The Dallas Stars are off to a solid start in their 2018-19 NHL season, opening with a record of 9-6-1 under new head coach Jim Montgomery.
One of the biggest reasons for this early success? The steady growth and development of the team’s top young players. Superstar defenseman Miro Heiskanen has been drawing most of the spotlight (and rightfully so), but the play of Esa Lindell, Devin Shore, Jason Dickinson and other young professionals has been instrumental as well.
For some of these players it feels like just yesterday when their names were first called at the NHL’s annual entry draft. For others their success feels relieving in a way, having seen the years of hard work they put in before now finally reaching the level of play that has been hoped for and expected from them.

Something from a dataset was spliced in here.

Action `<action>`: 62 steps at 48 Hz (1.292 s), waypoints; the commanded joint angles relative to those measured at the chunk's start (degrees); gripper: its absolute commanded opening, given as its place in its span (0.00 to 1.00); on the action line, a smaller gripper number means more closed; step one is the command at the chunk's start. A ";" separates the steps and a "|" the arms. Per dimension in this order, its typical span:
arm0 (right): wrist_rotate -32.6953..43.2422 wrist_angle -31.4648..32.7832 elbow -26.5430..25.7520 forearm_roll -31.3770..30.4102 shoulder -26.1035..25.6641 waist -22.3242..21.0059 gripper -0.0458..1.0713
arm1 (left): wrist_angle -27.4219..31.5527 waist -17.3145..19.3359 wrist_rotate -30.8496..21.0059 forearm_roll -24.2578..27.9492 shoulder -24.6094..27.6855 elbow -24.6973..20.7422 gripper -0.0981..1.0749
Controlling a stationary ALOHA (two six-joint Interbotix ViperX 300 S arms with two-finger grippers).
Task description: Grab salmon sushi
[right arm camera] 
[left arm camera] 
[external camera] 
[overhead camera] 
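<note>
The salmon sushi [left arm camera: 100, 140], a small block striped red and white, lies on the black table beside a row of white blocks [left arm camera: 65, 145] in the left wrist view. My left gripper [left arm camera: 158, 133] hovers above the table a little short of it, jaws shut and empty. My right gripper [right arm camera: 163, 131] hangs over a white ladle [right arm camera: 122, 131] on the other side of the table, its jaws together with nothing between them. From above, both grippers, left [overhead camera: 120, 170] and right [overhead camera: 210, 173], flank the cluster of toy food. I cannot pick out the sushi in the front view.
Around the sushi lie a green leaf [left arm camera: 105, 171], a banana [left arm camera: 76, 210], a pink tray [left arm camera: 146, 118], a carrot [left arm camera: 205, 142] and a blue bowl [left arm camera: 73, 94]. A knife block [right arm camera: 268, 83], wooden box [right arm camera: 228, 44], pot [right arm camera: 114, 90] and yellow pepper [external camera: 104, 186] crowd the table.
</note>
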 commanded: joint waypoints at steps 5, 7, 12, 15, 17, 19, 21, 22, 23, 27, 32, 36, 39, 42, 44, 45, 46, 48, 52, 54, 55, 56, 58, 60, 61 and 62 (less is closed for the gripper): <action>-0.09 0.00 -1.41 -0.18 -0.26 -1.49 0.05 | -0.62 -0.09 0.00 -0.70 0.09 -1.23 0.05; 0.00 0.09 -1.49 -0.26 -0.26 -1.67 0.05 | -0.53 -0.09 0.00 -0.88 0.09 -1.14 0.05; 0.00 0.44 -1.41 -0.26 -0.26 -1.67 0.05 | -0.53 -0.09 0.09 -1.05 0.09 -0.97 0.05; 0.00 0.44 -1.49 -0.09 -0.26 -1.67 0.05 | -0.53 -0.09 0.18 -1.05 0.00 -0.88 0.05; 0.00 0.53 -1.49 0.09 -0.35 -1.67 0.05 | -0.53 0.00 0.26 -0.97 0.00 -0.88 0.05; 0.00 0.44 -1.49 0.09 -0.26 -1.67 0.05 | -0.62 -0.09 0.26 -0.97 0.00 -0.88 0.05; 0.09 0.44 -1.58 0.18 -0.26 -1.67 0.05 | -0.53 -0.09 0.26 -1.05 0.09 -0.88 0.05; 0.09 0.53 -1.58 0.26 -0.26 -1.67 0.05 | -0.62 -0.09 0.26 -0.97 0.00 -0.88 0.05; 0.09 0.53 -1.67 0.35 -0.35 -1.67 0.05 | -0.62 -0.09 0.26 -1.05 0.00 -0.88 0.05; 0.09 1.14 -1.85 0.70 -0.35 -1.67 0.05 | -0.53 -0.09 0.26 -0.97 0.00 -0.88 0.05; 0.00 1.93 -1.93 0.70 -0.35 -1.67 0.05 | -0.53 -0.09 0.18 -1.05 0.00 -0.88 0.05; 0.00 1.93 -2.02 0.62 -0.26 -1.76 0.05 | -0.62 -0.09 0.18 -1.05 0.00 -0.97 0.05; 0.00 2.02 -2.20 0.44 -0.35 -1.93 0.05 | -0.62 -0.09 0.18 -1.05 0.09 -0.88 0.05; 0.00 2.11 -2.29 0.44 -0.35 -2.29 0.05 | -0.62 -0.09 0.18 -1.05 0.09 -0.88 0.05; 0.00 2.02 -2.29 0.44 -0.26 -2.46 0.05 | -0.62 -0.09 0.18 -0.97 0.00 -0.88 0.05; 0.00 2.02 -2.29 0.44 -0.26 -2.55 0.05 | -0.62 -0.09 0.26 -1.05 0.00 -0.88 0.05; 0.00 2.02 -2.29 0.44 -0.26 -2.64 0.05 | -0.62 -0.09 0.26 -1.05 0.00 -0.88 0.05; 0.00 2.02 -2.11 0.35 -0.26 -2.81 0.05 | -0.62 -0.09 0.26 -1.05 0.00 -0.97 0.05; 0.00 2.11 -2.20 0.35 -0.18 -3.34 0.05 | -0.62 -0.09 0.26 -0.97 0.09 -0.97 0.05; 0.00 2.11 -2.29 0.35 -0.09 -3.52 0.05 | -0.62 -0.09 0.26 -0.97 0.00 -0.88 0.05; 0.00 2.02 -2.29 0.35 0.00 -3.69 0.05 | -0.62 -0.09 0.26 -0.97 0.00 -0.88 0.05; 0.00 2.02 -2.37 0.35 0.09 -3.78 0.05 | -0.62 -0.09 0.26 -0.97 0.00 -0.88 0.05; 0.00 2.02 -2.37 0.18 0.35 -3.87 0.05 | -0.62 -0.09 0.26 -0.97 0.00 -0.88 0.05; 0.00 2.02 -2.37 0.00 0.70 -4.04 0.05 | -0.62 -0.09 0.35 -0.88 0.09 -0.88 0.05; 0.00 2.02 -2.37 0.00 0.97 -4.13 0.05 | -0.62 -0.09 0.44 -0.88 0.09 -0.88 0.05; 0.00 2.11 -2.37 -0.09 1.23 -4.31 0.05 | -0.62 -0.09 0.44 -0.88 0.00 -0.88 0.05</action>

With that in mind, now seems as good of a time as any to turn an eye to the future once again and release another edition of Defending Big D’s Dallas Stars Prospect Rankings.
The previous edition of these rankings can be found here.

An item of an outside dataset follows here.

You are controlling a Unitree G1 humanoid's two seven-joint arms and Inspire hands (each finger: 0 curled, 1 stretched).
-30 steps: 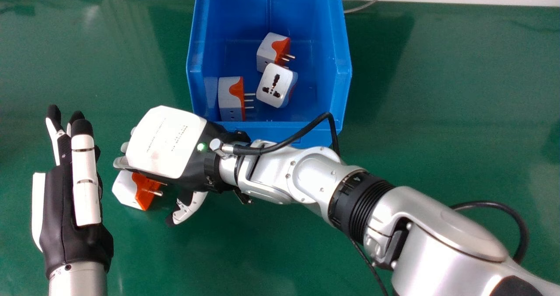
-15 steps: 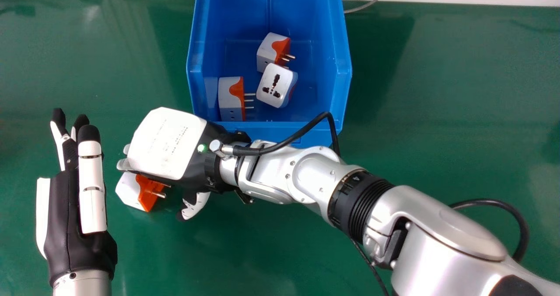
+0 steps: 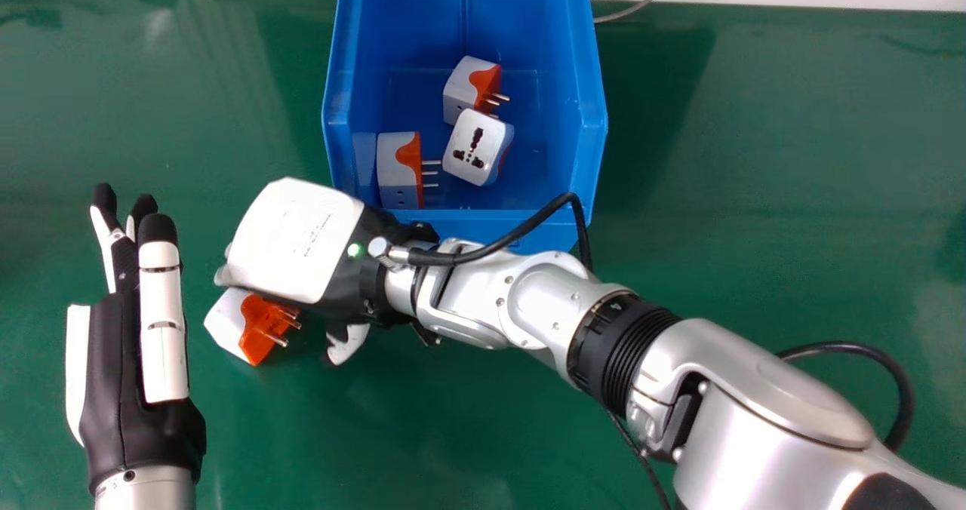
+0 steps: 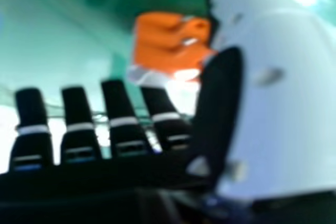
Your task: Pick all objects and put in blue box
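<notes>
Okay so, head view first: compared with the frame just before, the right hand (image 3: 294,242) has slid a touch toward the box and its thumb (image 3: 351,340) has tucked in closer to the wrist. The loose plug adapter (image 3: 234,325) has scooted slightly rightward too, with more of its orange face out from under the hand. It's lying on the surface (image 3: 755,193), to the left of the blue box (image 3: 339,80)'s near-left corner, right by the hand. Prongs point right and a bit toward the surface's near edge; the body looks kinda chunky, so I can't really call a long axis. The left hand (image 3: 106,389) is over toward the surface's left side, fingers straight. Inside the box there's one adapter (image 3: 396,170) by the near-left corner, plus a white-faced one (image 3: 472,148) overlapping another (image 3: 468,91) around the middle. Shells look like smooth plastic, rounded corners, metal prongs; the box is plastic with slanted side rims, and the surface is smooth, green and a little shiny. Right hand view: black-tipped fingers (image 4: 123,119) pretty much straight, thumb well apart, nothing gripped. The orange face sits just past them, partly behind the thumb; can't tell if they're touching.
</notes>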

For consistency, I’m using the same definition of “prospect” that we always have, with one important addition: “Any player who played fewer than 25 NHL games this season or last season, or fewer than 50 NHL games overall, is considered a prospect. The upper limit on the age cutoff is 26 years old. In exceptional cases, a player may be graduated from prospect status without having yet met these criteria.”
(I’m going to go ahead and call this the “Miro Heiskanen Rule.”)

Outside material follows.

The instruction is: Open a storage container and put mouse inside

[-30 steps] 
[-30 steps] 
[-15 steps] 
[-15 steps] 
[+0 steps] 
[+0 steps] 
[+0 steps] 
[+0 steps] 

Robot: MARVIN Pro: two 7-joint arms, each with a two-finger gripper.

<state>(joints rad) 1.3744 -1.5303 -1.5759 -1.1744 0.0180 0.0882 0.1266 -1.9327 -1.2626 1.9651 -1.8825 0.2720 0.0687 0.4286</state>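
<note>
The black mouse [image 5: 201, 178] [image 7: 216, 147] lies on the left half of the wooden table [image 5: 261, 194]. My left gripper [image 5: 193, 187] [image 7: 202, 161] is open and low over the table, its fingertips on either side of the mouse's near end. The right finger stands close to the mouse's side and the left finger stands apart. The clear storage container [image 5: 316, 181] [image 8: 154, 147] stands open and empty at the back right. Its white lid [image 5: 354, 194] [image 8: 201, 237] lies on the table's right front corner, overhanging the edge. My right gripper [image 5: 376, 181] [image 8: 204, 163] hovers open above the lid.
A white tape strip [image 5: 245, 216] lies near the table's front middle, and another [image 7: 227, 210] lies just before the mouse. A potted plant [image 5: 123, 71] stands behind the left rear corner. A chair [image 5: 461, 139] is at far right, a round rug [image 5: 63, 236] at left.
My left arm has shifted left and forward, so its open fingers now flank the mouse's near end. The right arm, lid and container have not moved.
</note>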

Graduated from last edition’s rankings: Miro Heiskanen
Please note that these rankings are based around the projection of a player’s potential NHL ceiling and their chances of reaching that ceiling, not who is the closest to NHL duty. These potential NHL ceilings are evaluated based on each player’s cumulative careers up to this point, which explains why, for example, someone that was great last year but is struggling right now might be ranked higher than someone that is having an unexpected breakout season.
Without further ado, here now are the 20 player rankings, which also showcase each player’s previous position on the list, their ages, and a brief explanation outlining why they’re listed where they are.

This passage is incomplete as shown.